======== Entries supplied

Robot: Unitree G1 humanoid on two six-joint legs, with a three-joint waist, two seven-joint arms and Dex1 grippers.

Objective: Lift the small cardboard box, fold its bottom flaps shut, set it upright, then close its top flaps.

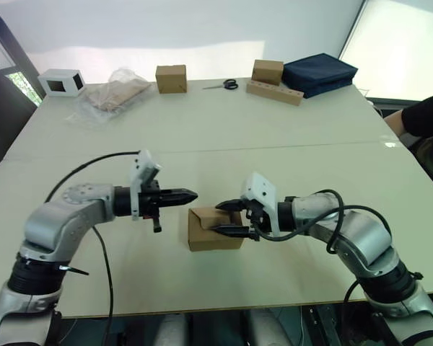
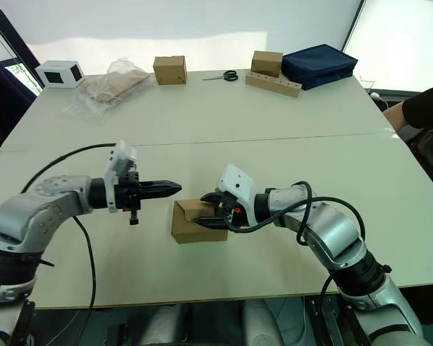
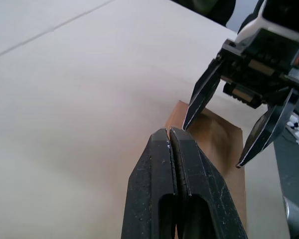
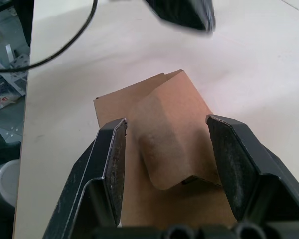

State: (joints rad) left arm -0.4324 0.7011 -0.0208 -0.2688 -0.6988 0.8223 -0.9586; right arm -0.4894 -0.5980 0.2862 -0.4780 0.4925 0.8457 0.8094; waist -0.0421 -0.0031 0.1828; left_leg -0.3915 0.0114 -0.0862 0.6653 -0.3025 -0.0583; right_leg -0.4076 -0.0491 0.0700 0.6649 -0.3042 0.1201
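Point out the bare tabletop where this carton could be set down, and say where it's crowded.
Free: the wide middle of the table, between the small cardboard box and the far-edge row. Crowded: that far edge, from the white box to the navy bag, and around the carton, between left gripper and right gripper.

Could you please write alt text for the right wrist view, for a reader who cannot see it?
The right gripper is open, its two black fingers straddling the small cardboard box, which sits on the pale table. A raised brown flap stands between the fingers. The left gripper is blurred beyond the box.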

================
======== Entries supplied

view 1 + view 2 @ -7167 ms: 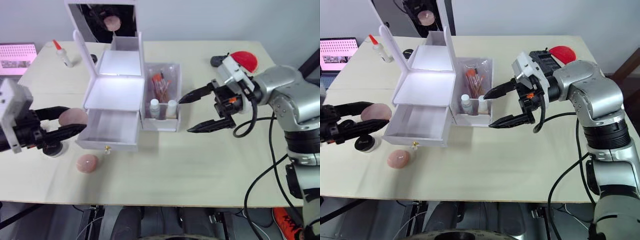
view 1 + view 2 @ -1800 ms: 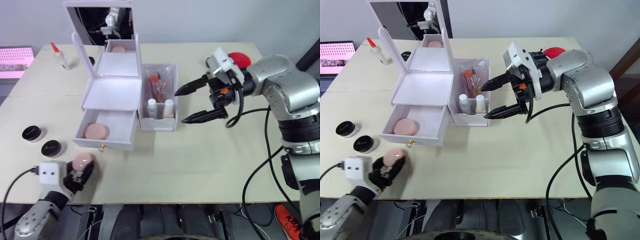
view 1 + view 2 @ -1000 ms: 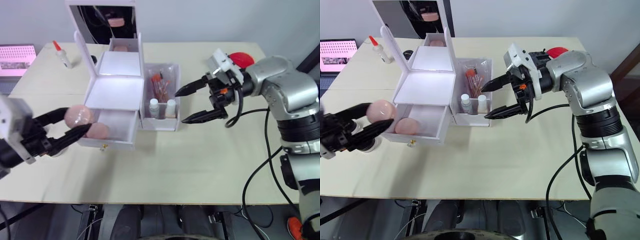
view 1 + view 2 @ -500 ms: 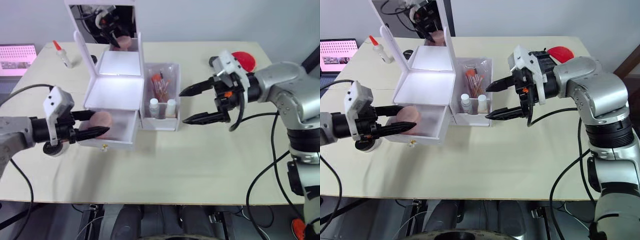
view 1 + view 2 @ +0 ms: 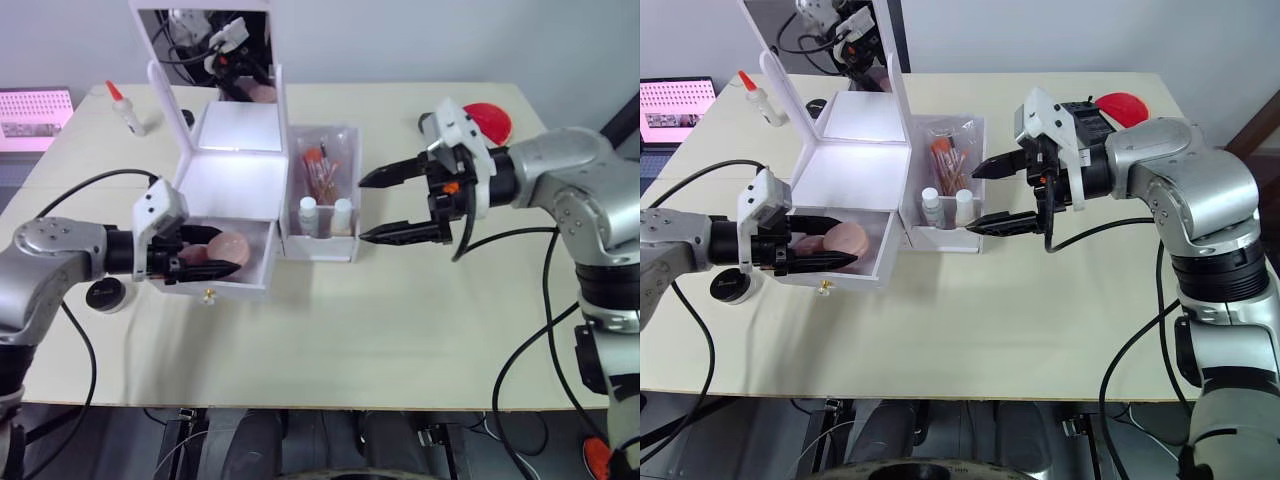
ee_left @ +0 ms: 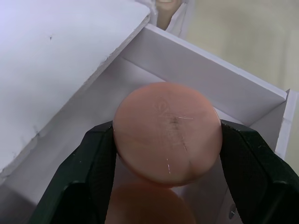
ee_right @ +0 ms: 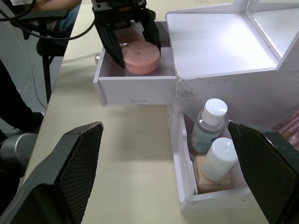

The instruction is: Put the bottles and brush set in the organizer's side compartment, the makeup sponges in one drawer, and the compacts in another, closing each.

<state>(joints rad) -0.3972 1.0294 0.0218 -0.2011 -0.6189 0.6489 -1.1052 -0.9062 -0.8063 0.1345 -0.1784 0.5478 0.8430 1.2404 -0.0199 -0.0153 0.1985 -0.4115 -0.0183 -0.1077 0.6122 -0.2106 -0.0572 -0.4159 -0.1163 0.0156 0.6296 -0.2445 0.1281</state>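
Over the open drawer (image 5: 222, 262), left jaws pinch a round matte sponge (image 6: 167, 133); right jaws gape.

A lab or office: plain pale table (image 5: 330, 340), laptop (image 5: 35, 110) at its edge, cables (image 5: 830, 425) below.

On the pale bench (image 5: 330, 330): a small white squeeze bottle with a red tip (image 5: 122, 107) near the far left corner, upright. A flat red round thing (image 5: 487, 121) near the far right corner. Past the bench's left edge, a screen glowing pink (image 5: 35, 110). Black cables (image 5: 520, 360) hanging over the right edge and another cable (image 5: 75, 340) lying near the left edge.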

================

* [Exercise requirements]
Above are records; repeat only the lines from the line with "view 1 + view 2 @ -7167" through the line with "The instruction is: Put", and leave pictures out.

* [Answer to the exercise]
view 1 + view 2 @ -7167 ms: 
view 1 + view 2 @ -1800 ms: 
view 1 + view 2 @ -1000 ms: 
view 1 + view 2 @ -500 ms: 
view 1 + view 2 @ +0 ms: 
ee_left @ +0 ms: 
ee_right @ +0 ms: 

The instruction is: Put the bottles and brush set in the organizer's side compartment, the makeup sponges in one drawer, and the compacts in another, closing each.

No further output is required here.